The discussion with regard to efficient productivity and its relationship with growing market is interesting. Henry Ford’s motivation to increase the level of productivity undoubtedly lies in the fact that there was an increase in the demand for his Ford Model T. Henry Ford and his company was using the old method of production where each car had to be completed before moving to the next. This slow and tedious process wasted a lot of time. When the demand for the automotive grew, it was impossible for the company to match the demand for the cars and the rate at which they were being produced. It is because of this reason that the company resorted to the mechanized assembly concept that would ensure that the company would produce more vehicles for the growing market. In his regard, increase in the demand for cars was the direct result of increasing productivity.

This trend is the same for Toyota. Toyota has capitalized on the fact that consumers continue to look for reliable and affordable vehicles. There are many competitors existing in the automotive industry yet Toyota remains a preference for many across the world. The rise in the demand for reliable and affordable cars has been vital in the success of Toyota as a company. The company’s ability to foresee the needs of the consumer have been realized by the company’s ability to produce a wide range of vehicles from which a consumer can choose. To meet this rising demand, Toyota has various assembly lines across the world. This has made Toyota the third largest automobile company in the world. In the 90s, Japanese exports exceeded American car sales by significant margins. Toyota played an important role in achieving this (Magee 2007). Affordable and reliable cars were needed across the world and Japanese cars fit the consumer criteria.

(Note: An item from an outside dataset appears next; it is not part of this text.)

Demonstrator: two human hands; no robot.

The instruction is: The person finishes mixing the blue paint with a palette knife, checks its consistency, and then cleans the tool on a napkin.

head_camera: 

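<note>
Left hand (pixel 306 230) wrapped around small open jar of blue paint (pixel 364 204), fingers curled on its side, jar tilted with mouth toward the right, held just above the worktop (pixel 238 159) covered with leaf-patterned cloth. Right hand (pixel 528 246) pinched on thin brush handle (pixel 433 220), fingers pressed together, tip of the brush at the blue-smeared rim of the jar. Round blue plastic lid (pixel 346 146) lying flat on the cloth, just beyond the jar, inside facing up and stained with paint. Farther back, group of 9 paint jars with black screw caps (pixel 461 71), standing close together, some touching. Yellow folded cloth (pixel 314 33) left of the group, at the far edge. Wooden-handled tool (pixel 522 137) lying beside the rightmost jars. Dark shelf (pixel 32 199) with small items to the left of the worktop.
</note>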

While Henry Ford was intent on increasing the productivity of the manufacturing by increasing the capabilities in production of automobiles, Toyota in addition to assembly, have ensured that productivity is also about the quality of automotives they produce (Gross & McInnis 2003). In this sense, the company has given its employees the luxury of being creative and coming up with good cars that are loved by many. Nonetheless, one thing remains clear; achieving effective productivity is tied to the fact that there is a growing market for automobiles. The Highland Park Factory was created to increase output to meet market demand for the new invention (Wilson & McKinlay 2010). Toyota on the other hand, preyed on the fact that people wanted quality cars that were reliable and affordable. This concept ties in to an important economic reality that success of a business is dependent on the availability of demand and a company’s ability to deliver desired goods and services. Therefore, a growing market is a necessary precondition achieving efficient productivity.

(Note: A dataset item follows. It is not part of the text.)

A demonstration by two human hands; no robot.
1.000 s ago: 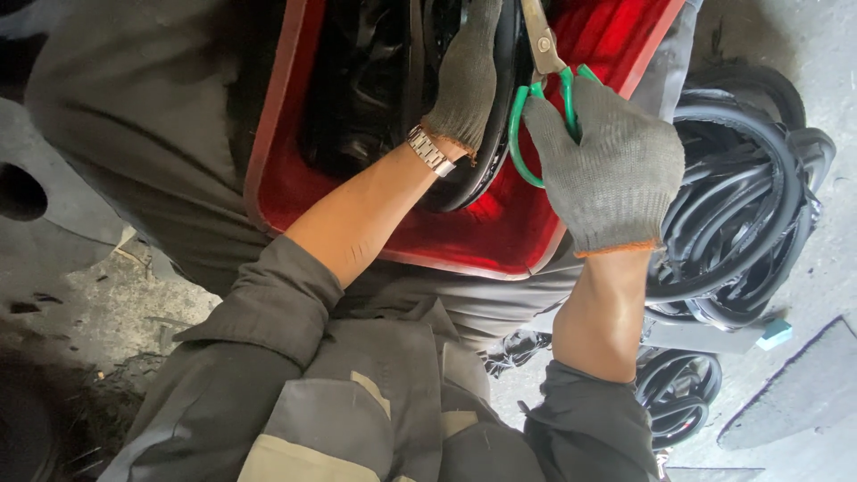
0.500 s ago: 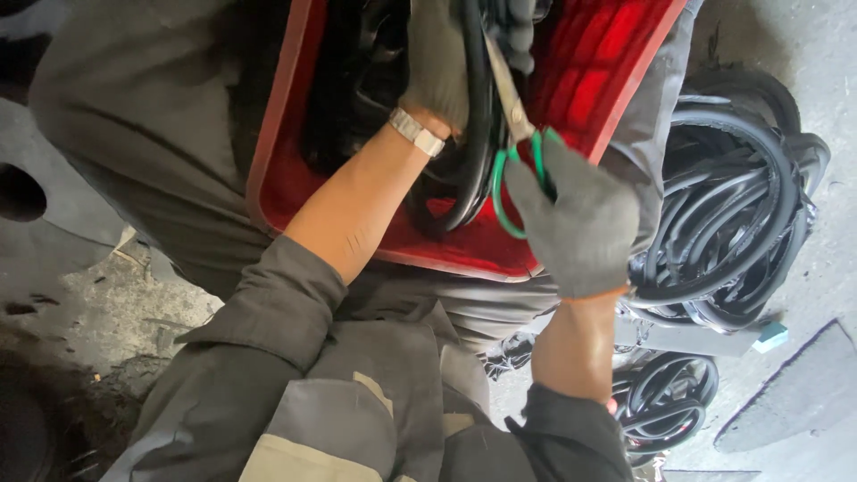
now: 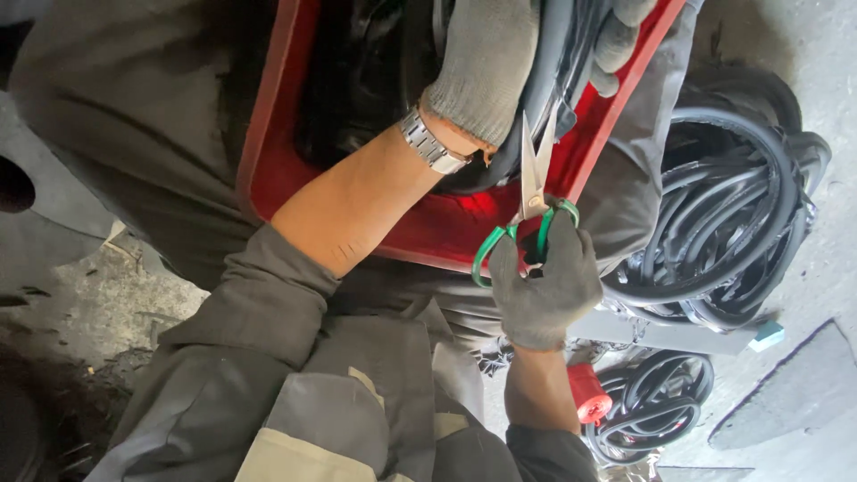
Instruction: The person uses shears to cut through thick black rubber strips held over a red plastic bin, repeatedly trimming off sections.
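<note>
Over the red tub (image 3: 268, 178) on the lap, the left hand (image 3: 486, 62) is clamped around a black rubber strip (image 3: 558, 54), while the right hand (image 3: 544, 286) grips green-handled scissors (image 3: 533, 192), blades parted at the strip. Cutting well probably means keeping the strip taut and those 2 blades square to it, gloved fingers (image 3: 616, 45) clear of the tips.

red tub (image 3: 268, 170) packed with black rubber, left hand (image 3: 486, 62) and scissors (image 3: 534, 192) crowding its near corner, hose coils (image 3: 723, 232) blocking the right side, bare floor (image 3: 803, 393) lower right pretty much open
</note>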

Brinkley, D 2003, Wheels for the world: Henry Ford, his company, and a century of progress, 1903-2003, New York, Viking, USA.

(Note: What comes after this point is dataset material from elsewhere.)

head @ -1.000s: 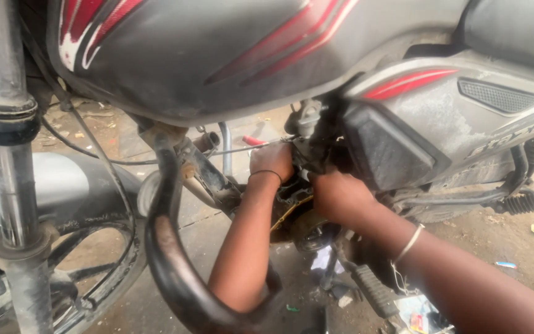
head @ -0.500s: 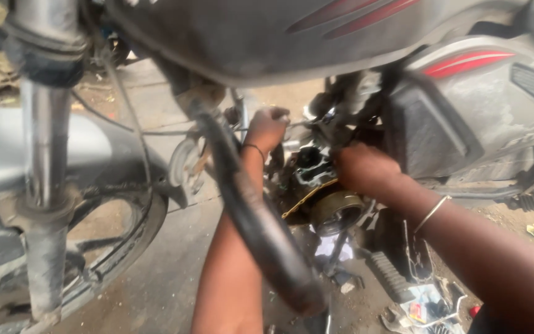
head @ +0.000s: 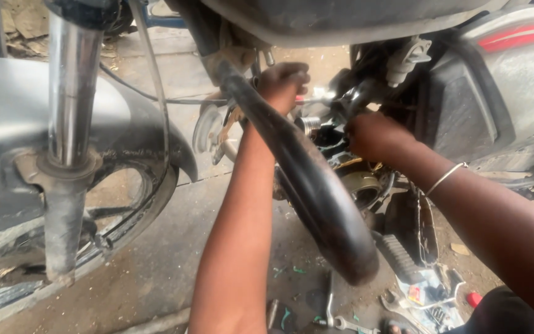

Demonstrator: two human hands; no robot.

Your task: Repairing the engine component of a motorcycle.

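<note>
The engine (head: 341,154) sits under the motorcycle's dark tank, right of the front wheel, a grimy cluster of black and dull metal parts with a round brass-coloured cover low at its middle. A short silver cylindrical fitting (head: 309,124) juts out at its upper left, catching the light. The left hand (head: 282,83) is closed around a part at the engine's top, just behind the black curved exhaust pipe (head: 304,179) that slants down across it. The right hand (head: 375,136) presses into the engine's right side, fingers hidden among the parts.
</note>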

Gross, JM., & McInnis, KR 2003, Kanban made simple: demystifying and applying Toyota’s legendary manufacturing process, American Management Association, New York, USA.

Magee, D 2007, How Toyota Became #1, Penguin, USA.

Taj, S, & Berro, L 2006, ‘Application of constrained management and lean manufacturing in developing best practices for productivity improvement in an auto-assembly plant’,International Journal of Productivity and Performance Management, 55, 332-345.

Wilson, JM & Mckinlay, A 2010, ‘Rethinking the assembly line: Organisation, performance and productivity in Ford Motor Company, c. 1908–27’, Business History, 52, 760-778.